YOUR OBJECTIVE: Could you retype the entries below exactly, omitting every picture?

RECORDS SHOWN:
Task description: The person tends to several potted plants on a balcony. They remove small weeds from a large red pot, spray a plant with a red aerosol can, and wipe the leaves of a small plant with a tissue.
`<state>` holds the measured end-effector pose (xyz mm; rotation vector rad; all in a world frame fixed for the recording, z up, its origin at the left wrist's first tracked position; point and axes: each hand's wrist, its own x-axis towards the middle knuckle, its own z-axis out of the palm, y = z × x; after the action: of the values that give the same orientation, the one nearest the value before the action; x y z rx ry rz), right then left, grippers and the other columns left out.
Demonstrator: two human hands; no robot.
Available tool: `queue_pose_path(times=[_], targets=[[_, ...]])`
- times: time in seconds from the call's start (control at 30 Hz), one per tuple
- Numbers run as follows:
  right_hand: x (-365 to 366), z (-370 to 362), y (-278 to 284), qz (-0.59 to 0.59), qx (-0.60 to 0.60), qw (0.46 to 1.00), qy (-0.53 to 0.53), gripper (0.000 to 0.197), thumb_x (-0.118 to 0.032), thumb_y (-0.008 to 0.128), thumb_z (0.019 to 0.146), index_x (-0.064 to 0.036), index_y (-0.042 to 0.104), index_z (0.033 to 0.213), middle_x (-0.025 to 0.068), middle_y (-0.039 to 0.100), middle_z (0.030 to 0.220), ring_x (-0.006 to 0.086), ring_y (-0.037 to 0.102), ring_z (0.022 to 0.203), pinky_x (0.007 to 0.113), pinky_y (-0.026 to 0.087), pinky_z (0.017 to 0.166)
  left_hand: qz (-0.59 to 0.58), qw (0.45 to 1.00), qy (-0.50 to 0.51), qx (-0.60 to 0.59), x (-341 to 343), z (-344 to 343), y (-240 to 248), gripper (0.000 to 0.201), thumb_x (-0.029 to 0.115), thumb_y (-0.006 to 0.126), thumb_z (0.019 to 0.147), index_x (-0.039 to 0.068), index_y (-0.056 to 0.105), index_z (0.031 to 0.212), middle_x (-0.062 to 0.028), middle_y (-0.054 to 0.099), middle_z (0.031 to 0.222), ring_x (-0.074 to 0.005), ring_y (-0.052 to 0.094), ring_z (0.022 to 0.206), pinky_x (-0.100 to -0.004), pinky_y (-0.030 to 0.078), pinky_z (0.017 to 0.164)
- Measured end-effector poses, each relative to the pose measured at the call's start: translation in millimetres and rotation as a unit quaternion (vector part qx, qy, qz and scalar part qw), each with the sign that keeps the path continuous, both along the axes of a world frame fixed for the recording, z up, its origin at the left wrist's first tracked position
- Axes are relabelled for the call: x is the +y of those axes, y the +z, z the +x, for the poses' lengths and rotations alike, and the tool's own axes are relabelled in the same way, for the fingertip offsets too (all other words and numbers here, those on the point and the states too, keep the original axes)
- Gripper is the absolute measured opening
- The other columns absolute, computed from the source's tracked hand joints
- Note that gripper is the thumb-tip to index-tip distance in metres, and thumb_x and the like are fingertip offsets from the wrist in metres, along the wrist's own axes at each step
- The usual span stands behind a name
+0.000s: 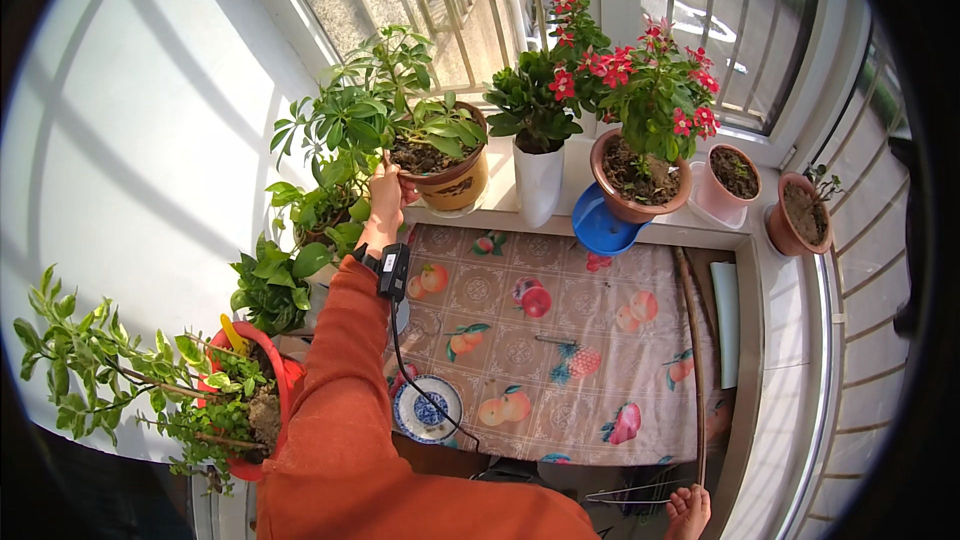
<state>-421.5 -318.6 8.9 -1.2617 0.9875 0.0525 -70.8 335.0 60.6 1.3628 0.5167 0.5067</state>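
Note:
My left hand (388, 198) reaches up to a brown-and-yellow flower pot (455, 180) on the sill, its fingers closed at the pot's left rim. Dark soil and a leafy green plant (385, 80) fill that pot. Low at the right, my right hand (688, 512) is closed with curled fingers. Beside it are thin metal wires (630, 496) and the lower end of a long brown stick (692, 360); I cannot tell which it holds. A small black device (393, 272) with a cable is strapped on my left wrist.
A fruit-patterned cloth (520, 350) covers the table, with a blue-and-white plate (428, 408) on it. Along the sill stand a white vase (540, 185), a red-flowered plant (640, 70) over a blue dish (605, 225), and smaller pots. A red pot (290, 380) stands left.

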Motion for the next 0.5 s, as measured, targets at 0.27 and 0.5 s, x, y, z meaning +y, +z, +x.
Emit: queue_pose_path(times=[0.27, 0.5], targets=[[1, 6, 1, 0.019, -0.01, 1.0, 0.015, 0.037, -0.022, 0.059, 0.094, -0.0006, 0.052, 0.124, 0.016, 0.065, 0.105, 0.0282, 0.063, 0.095, 0.038, 0.051, 0.083, -0.019, 0.996, 0.078, 0.045, -54, 0, 3, 0.056, 0.013, 0.044, 0.096, 0.009, 0.015, 0.144, -0.0107, 0.059, 0.073, -0.0179, 0.055, 0.047, -0.0313, 0.049, 0.044], [4, 7, 1, 0.023, -0.015, 0.999, 0.016, 0.039, -0.023, 0.059, 0.094, -0.0008, 0.052, 0.125, 0.0151, 0.065, 0.106, 0.027, 0.063, 0.094, 0.036, 0.051, 0.083, 0.059, 0.996, 0.03, 0.061, -11, 7, 4, 0.016, 0.013, 0.04, 0.094, 0.007, 0.045, 0.108, -0.0045, 0.051, 0.062, -0.013, 0.047, 0.04, -0.028, 0.046, 0.039]])
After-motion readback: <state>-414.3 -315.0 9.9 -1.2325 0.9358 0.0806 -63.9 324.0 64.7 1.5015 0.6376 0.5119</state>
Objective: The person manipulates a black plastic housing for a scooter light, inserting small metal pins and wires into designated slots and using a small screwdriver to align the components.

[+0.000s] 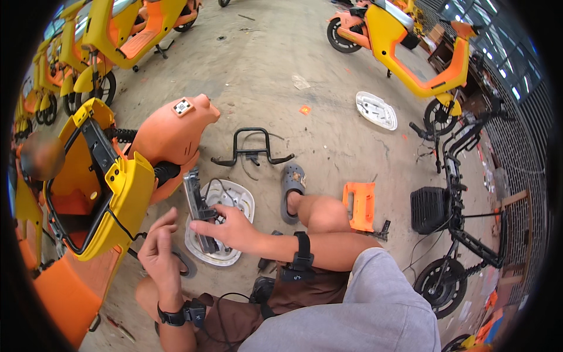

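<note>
My right hand (231,229) grips a narrow metal and black plastic assembly (193,193), perhaps a lamp unit, held upright on edge over a white plastic tray (248,198). A thin black cable hangs by the assembly, and small parts lie in the tray. My left hand (162,246) is raised to the left of the assembly, fingers apart, touching nothing. Beside it on the left stands a yellow and orange scooter body (132,202) with its seat area uncovered and a black cable hanging from its side.
A black tubular rack (251,150) lies ahead, near my foot. Right of my knee is an orange plastic frame (363,207). A second white tray (376,111) holds small parts. A stripped scooter frame (455,198) is at right; assembled scooters (118,35) line the left.
</note>
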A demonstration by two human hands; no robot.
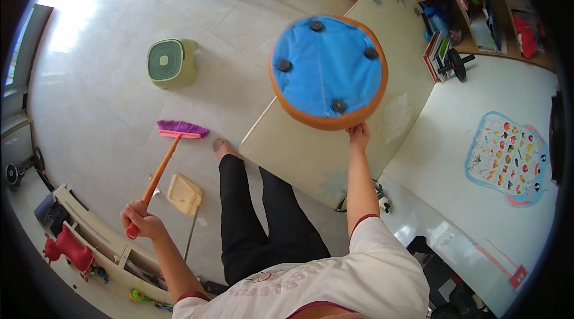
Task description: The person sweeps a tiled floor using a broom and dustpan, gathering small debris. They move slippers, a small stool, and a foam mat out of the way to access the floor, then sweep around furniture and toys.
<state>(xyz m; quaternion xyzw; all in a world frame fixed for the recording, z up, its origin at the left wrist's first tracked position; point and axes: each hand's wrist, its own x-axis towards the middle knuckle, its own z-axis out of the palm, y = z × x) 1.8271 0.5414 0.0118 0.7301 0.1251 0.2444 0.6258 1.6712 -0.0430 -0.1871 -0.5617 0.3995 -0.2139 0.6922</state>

RESULT OF THE EXERCISE:
Task description: The person tends to several potted plants on a balcony. They remove small weeds from a large red pot, spray a plant with a red aerosol can, and wipe the leaves of a small plant with a tissue.
`<state>` holds the measured end-effector pose (xyz mm; rotation vector rad; all in a world frame fixed for the recording, z up, its origin at the left wrist's first tracked position; point and axes: each hand's wrist, its own x-axis towards the middle knuckle, its own z-axis out of the palm, y = z × x; after the action: of the values that give the same orientation, the one nearest the value before the action; x y z rx ry rz), right then left, grippers and the other columns left out.
Demonstrator: two human hands; no robot.
Available tool: `queue_pose_path(times=[_], targets=[[_, ...]])`
- times: time in seconds from the call's start (control at 30 Hz), one per tuple
- Numbers run as follows:
  right_hand: x (-365 to 366), z (-370 to 362), y (-278 to 284), qz (-0.59 to 0.59), qx (-0.60 to 0.60), qw (0.46 to 1.00), qy (-0.53 to 0.53), gripper (0.000 to 0.197), thumb_x (-0.118 to 0.032), thumb_y (-0.008 to 0.128), thumb_z (0.019 to 0.146), index_x (-0.064 to 0.036), index_y (-0.042 to 0.104), index_z (0.033 to 0.213), middle_x (-0.025 to 0.068), middle_y (-0.039 to 0.100), middle_z (0.030 to 0.220), ring_x (-0.006 to 0.086), ring_y (-0.037 to 0.102), ring_z (0.022 to 0.203), pinky_x (0.007 to 0.113), pinky_y (-0.026 to 0.087), pinky_z (0.017 to 0.166)
  left_hand: qz (-0.59 to 0.58), qw (0.45 to 1.00), qy (-0.50 to 0.51), qx (-0.60 to 0.59), x (-341 to 343), z (-344 to 343), y (-240 to 248), gripper (0.000 to 0.201), thumb_x (-0.029 to 0.115), thumb_y (-0.006 to 0.126), thumb_z (0.019 to 0.147), index_x (-0.039 to 0.068), index_y (-0.056 to 0.105), index_z (0.031 to 0.212), middle_x (-0.062 to 0.028), middle_y (-0.054 to 0.099), middle_z (0.031 to 0.222), ring_x (-0.074 to 0.005), ring_y (-0.052 to 0.094), ring_z (0.022 to 0.206), pinky_x (-0.100 to -0.004), pinky_y (-0.030 to 0.078), pinky_z (0.017 to 0.164)
- Measured end-effector poses, each relative to the pose measured at the call's start: translation in millimetres and rotation as a unit quaternion (vector part qx, qy, qz and scalar part qw), each with the sign that keeps the path continuous, both along the axes of a world frame fixed for the recording, z up, its origin at the left wrist's first tracked position
- Axes are relabelled for the call: x is the +y of those axes, y the +z, z the +x, for the poses' lengths and rotations alike, and the tool's own axes are relabelled in the same way, for the fingertip offsets too (all other words and numbers here, those on the point and the states too, keep the original axes)
- Gripper is the absolute measured opening
- The other columns absolute, computed from the source's tracked hand joints
- Note that gripper is the thumb-tip to index-tip distance in metres, and thumb_x and the like are fingertip offsets from the wrist in metres, along the wrist's own axes at each step
- The usual span stands behind a name
+0.000s: 
<state>-421.5 -318.6 8.9 -1.2617 0.9875 0.0525 -70.8 335.0 60.6 1.3628 0.5167 0.5067</state>
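Note:
My left hand (388, 198) reaches up to a brown-and-yellow flower pot (455, 180) on the sill, its fingers closed at the pot's left rim. Dark soil and a leafy green plant (385, 80) fill that pot. Low at the right, my right hand (688, 512) is closed with curled fingers. Beside it are thin metal wires (630, 496) and the lower end of a long brown stick (692, 360); I cannot tell which it holds. A small black device (393, 272) with a cable is strapped on my left wrist.
A fruit-patterned cloth (520, 350) covers the table, with a blue-and-white plate (428, 408) on it. Along the sill stand a white vase (540, 185), a red-flowered plant (640, 70) over a blue dish (605, 225), and smaller pots. A red pot (290, 380) stands left.
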
Motion for the next 0.5 s, as measured, targets at 0.27 and 0.5 s, x, y, z meaning +y, +z, +x.
Emit: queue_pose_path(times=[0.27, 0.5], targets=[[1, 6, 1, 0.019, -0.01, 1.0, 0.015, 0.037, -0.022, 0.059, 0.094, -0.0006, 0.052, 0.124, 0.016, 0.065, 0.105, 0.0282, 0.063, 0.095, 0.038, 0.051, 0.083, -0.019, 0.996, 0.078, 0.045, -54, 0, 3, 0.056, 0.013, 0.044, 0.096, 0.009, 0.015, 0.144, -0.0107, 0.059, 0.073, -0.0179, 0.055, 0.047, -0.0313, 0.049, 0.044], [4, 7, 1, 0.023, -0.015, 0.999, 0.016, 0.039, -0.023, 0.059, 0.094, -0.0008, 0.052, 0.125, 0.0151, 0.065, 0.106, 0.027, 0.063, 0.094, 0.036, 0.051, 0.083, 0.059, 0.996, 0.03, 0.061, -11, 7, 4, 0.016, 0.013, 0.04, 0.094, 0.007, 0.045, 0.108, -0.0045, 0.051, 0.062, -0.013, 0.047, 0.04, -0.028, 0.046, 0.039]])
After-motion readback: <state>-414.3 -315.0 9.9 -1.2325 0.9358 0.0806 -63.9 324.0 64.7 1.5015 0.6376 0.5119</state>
Objective: The person manipulates a black plastic housing for a scooter light, inserting small metal pins and wires into designated slots and using a small screwdriver to align the components.

[+0.000s] 

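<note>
My right hand (231,229) grips a narrow metal and black plastic assembly (193,193), perhaps a lamp unit, held upright on edge over a white plastic tray (248,198). A thin black cable hangs by the assembly, and small parts lie in the tray. My left hand (162,246) is raised to the left of the assembly, fingers apart, touching nothing. Beside it on the left stands a yellow and orange scooter body (132,202) with its seat area uncovered and a black cable hanging from its side.
A black tubular rack (251,150) lies ahead, near my foot. Right of my knee is an orange plastic frame (363,207). A second white tray (376,111) holds small parts. A stripped scooter frame (455,198) is at right; assembled scooters (118,35) line the left.
</note>
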A demonstration by two human hands; no robot.
Task description: The person sweeps a tiled floor using a broom and dustpan, gathering small debris. They move slippers, a small stool, and a foam mat out of the way to access the floor, then sweep around furniture and toys.
<state>(xyz m; quaternion xyzw; all in a world frame fixed for the recording, z up, its origin at the left wrist's first tracked position; point and axes: each hand's wrist, its own x-axis towards the middle knuckle, its own z-axis out of the palm, y = z × x) 1.8271 0.5414 0.0118 0.7301 0.1251 0.2444 0.6258 1.6712 -0.0430 -0.1871 -0.5617 0.3995 -0.2139 0.6922</state>

The exercise asks for nothing further.